* _EXERCISE DIRECTIONS_: The full listing, returned exactly and free of pictures, is the expected answer.

* _DATASET SECTION_:
#####
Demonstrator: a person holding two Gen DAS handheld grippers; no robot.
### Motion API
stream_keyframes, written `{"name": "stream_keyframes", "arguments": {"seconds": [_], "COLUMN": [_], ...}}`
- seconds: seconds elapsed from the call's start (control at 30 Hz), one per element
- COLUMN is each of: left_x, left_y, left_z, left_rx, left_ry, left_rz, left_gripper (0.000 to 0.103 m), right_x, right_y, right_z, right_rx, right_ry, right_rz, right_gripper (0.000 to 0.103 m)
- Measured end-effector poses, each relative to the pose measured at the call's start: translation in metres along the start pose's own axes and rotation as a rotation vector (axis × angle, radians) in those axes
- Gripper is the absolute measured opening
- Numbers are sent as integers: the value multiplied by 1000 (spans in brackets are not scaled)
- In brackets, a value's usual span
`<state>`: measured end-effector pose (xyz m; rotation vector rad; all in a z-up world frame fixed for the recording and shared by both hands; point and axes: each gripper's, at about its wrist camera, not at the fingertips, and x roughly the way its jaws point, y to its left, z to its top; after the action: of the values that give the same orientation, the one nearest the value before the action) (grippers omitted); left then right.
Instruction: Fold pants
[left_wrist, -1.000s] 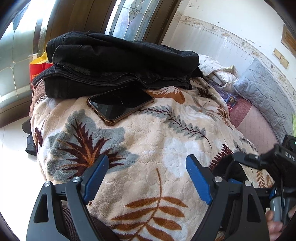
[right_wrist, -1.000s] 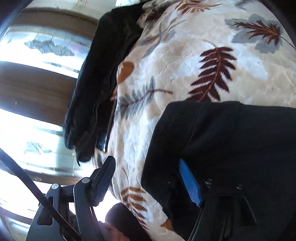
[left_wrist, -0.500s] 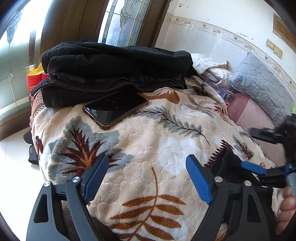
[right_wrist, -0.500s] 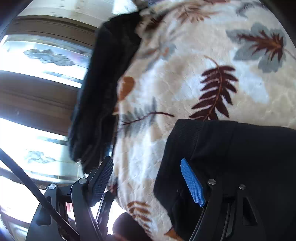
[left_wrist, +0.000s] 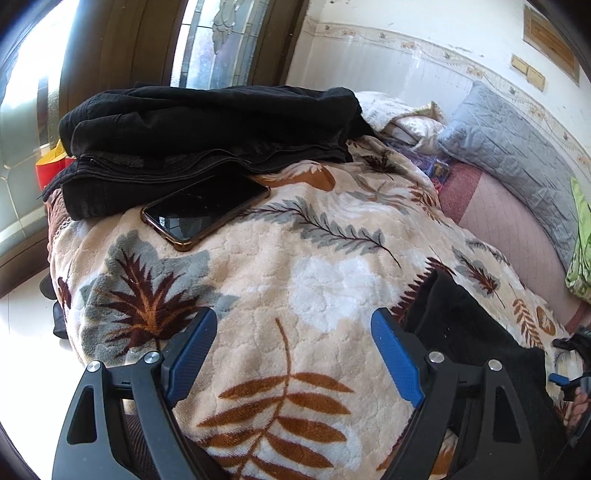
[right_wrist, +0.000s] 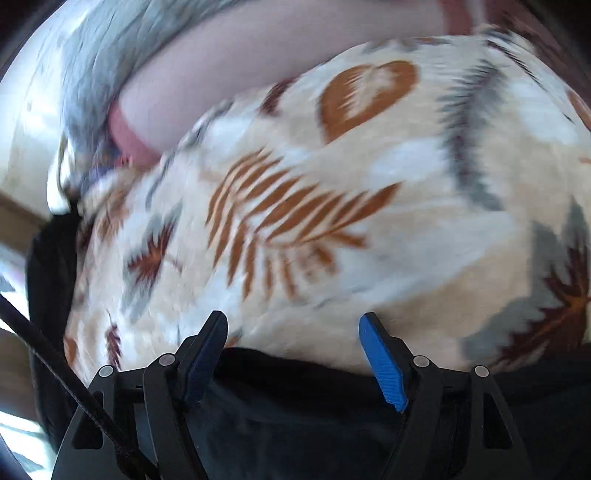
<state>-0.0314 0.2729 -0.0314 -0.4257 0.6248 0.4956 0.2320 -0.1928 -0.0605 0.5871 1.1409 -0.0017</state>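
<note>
both grippers wide open, nothing held. left gripper (left_wrist: 293, 354) hovers over the leaf blanket (left_wrist: 325, 280), bottom centre of left view. black pants (left_wrist: 465, 332) lie lower right there, just beside its right finger; in right view (blurry) they fill the bottom edge under the right gripper (right_wrist: 293, 350). soft, limp, light fabric, prob bunches & slides on plush. best to pinch the near hem/corner. folded black pile (left_wrist: 207, 136) + phone (left_wrist: 205, 212) upper left, well apart.

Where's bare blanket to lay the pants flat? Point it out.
Bare leaf blanket lies between the phone and the black pants near the left gripper. Crowded at the far edge: stacked dark clothes touch the phone.
</note>
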Motion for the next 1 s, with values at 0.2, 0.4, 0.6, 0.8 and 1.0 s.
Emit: {"name": "stream_keyframes", "arguments": {"seconds": [0.2,0.4,0.6,0.8,1.0], "left_x": [-14,-32,-49,-71,-82], "left_y": [-45,-133,-220,-291,-336], "left_z": [-6,-20,-49,-77,-92], "left_rx": [140,383,595,757,811], "left_ry": [82,180,220,235,295], "left_rz": [-105,-258,-374,-452,-532], "left_gripper": [85,85,85,85,85], "right_x": [-82,-151,-198,-197,-185], "right_y": [-54,-112,-174,-216,-224], "right_z": [-32,-101,-136,-150,-155], "right_rx": [43,18,94,169,155], "right_ry": [-80,-208,-286,-290,-285], "right_rz": [155,84,39,33,37], "right_gripper": [79,79,79,80,80]}}
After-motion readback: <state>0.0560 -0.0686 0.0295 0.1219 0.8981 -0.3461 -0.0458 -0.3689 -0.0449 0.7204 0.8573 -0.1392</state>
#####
* _YOUR SOLUTION_:
Demonstrator: a person holding two Gen DAS handheld grippers; no robot.
### Motion API
stream_keyframes, written `{"name": "stream_keyframes", "arguments": {"seconds": [_], "COLUMN": [_], ...}}`
- seconds: seconds elapsed from the call's start (control at 30 Hz), one per element
- COLUMN is each of: left_x, left_y, left_z, left_rx, left_ry, left_rz, left_gripper (0.000 to 0.103 m), right_x, right_y, right_z, right_rx, right_ry, right_rz, right_gripper (0.000 to 0.103 m)
- Measured end-effector poses, each relative to the pose measured at the call's start: translation in metres along the start pose's own axes and rotation as a rotation vector (axis × angle, radians) in those axes
- Gripper is the absolute measured opening
- Numbers are sent as integers: the value multiplied by 1000 (spans in brackets are not scaled)
- In brackets, a value's usual span
`<state>`: measured end-effector pose (xyz m; rotation vector rad; all in a z-up world frame fixed for the recording and shared by both hands; point and axes: each gripper's, at about its wrist camera, not at the fingertips, and x roughly the way its jaws point, y to its left, z to its top; after the action: of the values that give the same orientation, the one nearest the value before the action) (grippers omitted); left then right.
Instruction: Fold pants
[left_wrist, -1.000s] 
[right_wrist, -1.000s] 
[left_wrist, -0.500s] 
[right_wrist, -0.500s] 
[left_wrist, +0.000s] 
[right_wrist, +0.000s] 
<state>-0.0314 0.2729 -0.0314 -0.4257 0.6248 0.4956 0.2320 -0.1928 -0.0605 0.5871 1.1409 -0.0017</state>
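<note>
both grippers wide open, nothing held. left gripper (left_wrist: 293, 354) hovers over the leaf blanket (left_wrist: 325, 280), bottom centre of left view. black pants (left_wrist: 465, 332) lie lower right there, just beside its right finger; in right view (blurry) they fill the bottom edge under the right gripper (right_wrist: 293, 350). soft, limp, light fabric, prob bunches & slides on plush. best to pinch the near hem/corner. folded black pile (left_wrist: 207, 136) + phone (left_wrist: 205, 212) upper left, well apart.

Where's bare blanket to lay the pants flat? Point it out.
Bare leaf blanket lies between the phone and the black pants near the left gripper. Crowded at the far edge: stacked dark clothes touch the phone.
</note>
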Motion for the next 1 s, with values at 0.2, 0.4, 0.6, 0.8 and 1.0 s.
Emit: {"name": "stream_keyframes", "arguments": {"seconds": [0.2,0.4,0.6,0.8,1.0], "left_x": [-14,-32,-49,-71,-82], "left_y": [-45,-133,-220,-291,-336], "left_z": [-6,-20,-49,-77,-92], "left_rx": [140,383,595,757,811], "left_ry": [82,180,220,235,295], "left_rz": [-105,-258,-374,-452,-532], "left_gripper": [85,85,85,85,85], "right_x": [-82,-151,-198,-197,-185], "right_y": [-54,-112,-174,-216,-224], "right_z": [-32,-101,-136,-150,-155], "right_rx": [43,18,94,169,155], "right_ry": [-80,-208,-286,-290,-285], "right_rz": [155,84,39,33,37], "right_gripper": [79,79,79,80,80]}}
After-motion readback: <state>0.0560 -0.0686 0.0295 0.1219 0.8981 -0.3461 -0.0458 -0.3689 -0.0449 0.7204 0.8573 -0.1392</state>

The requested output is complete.